Après un mouvement de grève de près d’un mois , impliquant plusieurs centaines de milliers d’ouvriers et d’ouvrières de la métallurgie et de l’industrie électronique un accord a été trouvé entre le patronat et le syndicat IG Metall.
L’apparence d’une victoire
Au cours d’un mois de grèves la lutte des classes a atteint un niveau de conflit rare en Allemagne. Sous la pression d’une base très déterminée la direction d’IG Metall devait donc arracher des concessions au patronat. Et en effet IG Metall annonce une victoire au bout de longues négociations. Pour les travailleurs des branches de la métallurgie et de l’électronique le syndicat annonce une hausse des salaires de 4.3 % et des paiements de primes. Une partie de ces primes est convertible en réduction de temps de travail, permettant ainsi d’augmenter le nombre de jours de congés. De plus, les travailleurs à temps plein pourront bénéficier d’une réduction de leur temps de travail hebdomadaire de 35 heures à 28 heures, pendant 2 ans au maximum. A partir de ces faits IG Metall considère avoir « atteint les objectifs » .
Une réalité amère
Pourtant dans la communication d’IG Metall des détails importants n’apparaissent qu’à la marge. Parmi ces détails il y a notamment la durée d’application de l’accord. En effet l’accord concerne 27 mois. Lorsqu’on transforme la somme de la hausse des salaires et des primes en augmentation salariale annuelle il apparaît que que les travailleurs gagnent seulement 3,17 % de hausse . En soi ce pourcentage constitue certes une augmentation, mais ce chiffre doit être placé dans son contexte. Le contexte comprend notamment la hausse de l’inflation et la hausse de la productivité. Avec une inflation anticipée de 1.9 % la hausse des salaires réels ne dépasse que légèrement un pour-cent. Or, la hausse de la productivité dépassera un pour-cent. Autrement dit, la part du gâteau des travailleurs ne sera pas plus grande après ces négociations. Concernant, le temps de travail le syndicat avait accepté dès le début des négociations la baisse proportionnelle des salaires, sauf dans certains cas particuliers. Le patronat a finalement donné son accord à cette revendication relativement neutre en termes de distribution de richesses, tout en obtenant la possibilité d’augmenter le temps de travail hebdomadaire dans certaines usines, qui passe donc de 35 heures à 40 heures. Autrement dit, le patronat paiera moins de majorations d’heures supplémentaires. L’objectif syndical de la baisse partielle du temps de travail avec une baisse des salaires proportionnelle a donc été atteint au prix d’une augmentation partielle du temps de travail et la disparition correspondantes des majorations des heures supplémentaires que cette mesure entraîne.

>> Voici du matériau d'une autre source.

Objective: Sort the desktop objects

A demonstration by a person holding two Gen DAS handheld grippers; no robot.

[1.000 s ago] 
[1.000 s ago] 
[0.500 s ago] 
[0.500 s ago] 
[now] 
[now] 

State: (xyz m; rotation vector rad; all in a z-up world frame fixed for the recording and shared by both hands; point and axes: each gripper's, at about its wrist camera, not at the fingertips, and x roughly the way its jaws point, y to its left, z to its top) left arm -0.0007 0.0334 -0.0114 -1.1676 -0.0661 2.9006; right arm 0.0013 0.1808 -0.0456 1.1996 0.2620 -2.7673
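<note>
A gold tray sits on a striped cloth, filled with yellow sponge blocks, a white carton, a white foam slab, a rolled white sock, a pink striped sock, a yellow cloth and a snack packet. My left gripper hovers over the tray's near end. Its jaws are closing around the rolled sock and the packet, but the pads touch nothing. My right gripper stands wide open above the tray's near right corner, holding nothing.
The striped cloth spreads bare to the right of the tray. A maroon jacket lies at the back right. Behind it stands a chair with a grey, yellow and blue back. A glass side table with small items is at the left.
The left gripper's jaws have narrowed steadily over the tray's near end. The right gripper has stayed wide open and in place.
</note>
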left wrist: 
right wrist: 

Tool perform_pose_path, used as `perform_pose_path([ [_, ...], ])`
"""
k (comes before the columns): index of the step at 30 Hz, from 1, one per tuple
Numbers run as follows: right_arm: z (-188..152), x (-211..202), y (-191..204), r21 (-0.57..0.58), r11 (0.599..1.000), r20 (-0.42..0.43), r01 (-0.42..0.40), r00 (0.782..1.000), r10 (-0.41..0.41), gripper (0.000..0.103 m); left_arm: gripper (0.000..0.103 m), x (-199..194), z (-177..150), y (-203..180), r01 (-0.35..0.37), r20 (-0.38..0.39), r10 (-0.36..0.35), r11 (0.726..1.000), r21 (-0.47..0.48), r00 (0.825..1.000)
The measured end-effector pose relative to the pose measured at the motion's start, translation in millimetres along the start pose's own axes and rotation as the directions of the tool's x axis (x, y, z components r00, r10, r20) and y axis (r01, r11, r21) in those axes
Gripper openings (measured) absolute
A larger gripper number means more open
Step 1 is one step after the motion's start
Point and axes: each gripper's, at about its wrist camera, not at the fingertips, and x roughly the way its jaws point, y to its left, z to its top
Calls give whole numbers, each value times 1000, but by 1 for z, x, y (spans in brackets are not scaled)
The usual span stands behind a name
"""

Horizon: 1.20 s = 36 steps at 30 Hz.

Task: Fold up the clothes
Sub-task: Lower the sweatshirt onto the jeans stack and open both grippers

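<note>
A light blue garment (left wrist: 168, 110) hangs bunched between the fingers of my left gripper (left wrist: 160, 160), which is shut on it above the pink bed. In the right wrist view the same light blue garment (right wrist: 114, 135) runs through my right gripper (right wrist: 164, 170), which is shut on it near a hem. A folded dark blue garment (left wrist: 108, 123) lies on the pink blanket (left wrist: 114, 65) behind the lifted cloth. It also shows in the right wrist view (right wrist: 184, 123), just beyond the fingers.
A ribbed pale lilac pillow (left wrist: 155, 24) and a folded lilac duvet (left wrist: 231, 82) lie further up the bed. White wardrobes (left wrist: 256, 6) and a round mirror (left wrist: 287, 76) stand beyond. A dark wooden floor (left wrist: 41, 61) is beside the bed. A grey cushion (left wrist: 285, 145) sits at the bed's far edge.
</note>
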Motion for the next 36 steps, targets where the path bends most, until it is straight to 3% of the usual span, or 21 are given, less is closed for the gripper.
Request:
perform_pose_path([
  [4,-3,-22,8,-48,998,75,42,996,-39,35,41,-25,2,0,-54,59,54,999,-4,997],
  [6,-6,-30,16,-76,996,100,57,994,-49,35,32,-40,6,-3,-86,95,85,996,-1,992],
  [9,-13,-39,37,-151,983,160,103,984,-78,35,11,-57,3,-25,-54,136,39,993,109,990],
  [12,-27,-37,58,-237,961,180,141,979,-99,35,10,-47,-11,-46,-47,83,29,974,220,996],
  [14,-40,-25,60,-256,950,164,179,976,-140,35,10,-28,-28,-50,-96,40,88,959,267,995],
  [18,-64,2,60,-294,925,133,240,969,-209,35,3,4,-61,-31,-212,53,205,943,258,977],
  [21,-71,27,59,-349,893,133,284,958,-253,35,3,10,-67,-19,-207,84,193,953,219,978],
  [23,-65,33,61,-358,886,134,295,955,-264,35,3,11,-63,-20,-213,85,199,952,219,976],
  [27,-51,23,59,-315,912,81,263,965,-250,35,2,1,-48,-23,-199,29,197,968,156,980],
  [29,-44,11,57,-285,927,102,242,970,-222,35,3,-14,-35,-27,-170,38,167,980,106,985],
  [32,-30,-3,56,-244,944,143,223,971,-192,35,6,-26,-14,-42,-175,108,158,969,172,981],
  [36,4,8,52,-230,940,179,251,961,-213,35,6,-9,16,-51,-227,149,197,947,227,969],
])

L’impact des négociations sur l’Allemagne et l’Europe
Pour mesurer la portée de cet accord il faut garder à l’esprit que les négociations de la métallurgie et de l’industrie électronique ne concernent pas seulement les travailleurs de ces branches. Dans la mesure où ces négociations servent comme indicateur pour les autres branches elles ont un impact sur toute l’Allemagne. Mais à la différence de ces deux branches les travailleurs des autres branches sont moins organisés. Ce fait se traduira probablement par des hausses de salaires de moins de trois pour-cents. Autrement dit pour les 27 mois à venir le patronat allemand pourra continuer à faire encore plus de profits sur le dos des travailleurs en Allemagne. Or, cette configuration favorable au patronat allemande n’aura pas seulement des conséquences sociales négatives en Allemagne mais aussi en Europe. En effet, dans ces conditions décrite le niveau de la demande intérieure de l’Allemagne restera faibles et l’économie allemande continuer à bénéficier des déséquilibres économiques en Europe. Car pour augmenter son PIB l’Allemagne dépend des exportations. Comme les chiffres récents de la Bundesbank le montrent en 2017, l’intégralité de la hausse du PIB allemand provient de la hausse des exportations allemandes. Avec l’accord négocié entre IG Metall et le patronat cette situation continuera donc au moins pendant les 27 mois à venir. A l’issue des négociations le patronat a d’ailleurs salué le fait que l’accord permet de mieux planifier pour cette période . Le néo-mercantilisme allemand, qui maintient la demande intérieurs faible en bloquant la croissance des salaires et qui assure la croissance à travers des excédents commerciaux continue donc . Et avec cette continuité les entreprises allemandes continuent un processus qui a commencé au début des années 2000 : l’absorption de la demande des autres pays européens. Ainsi, toute la tragédie d’un mouvement de grève se déploie : Malgré une mobilisation inédite la direction d’IG Metall a signé un accord sous lequel les travailleurs en Allemagne sont perdants et la structure économique asymétrique en Europe s’approfondit.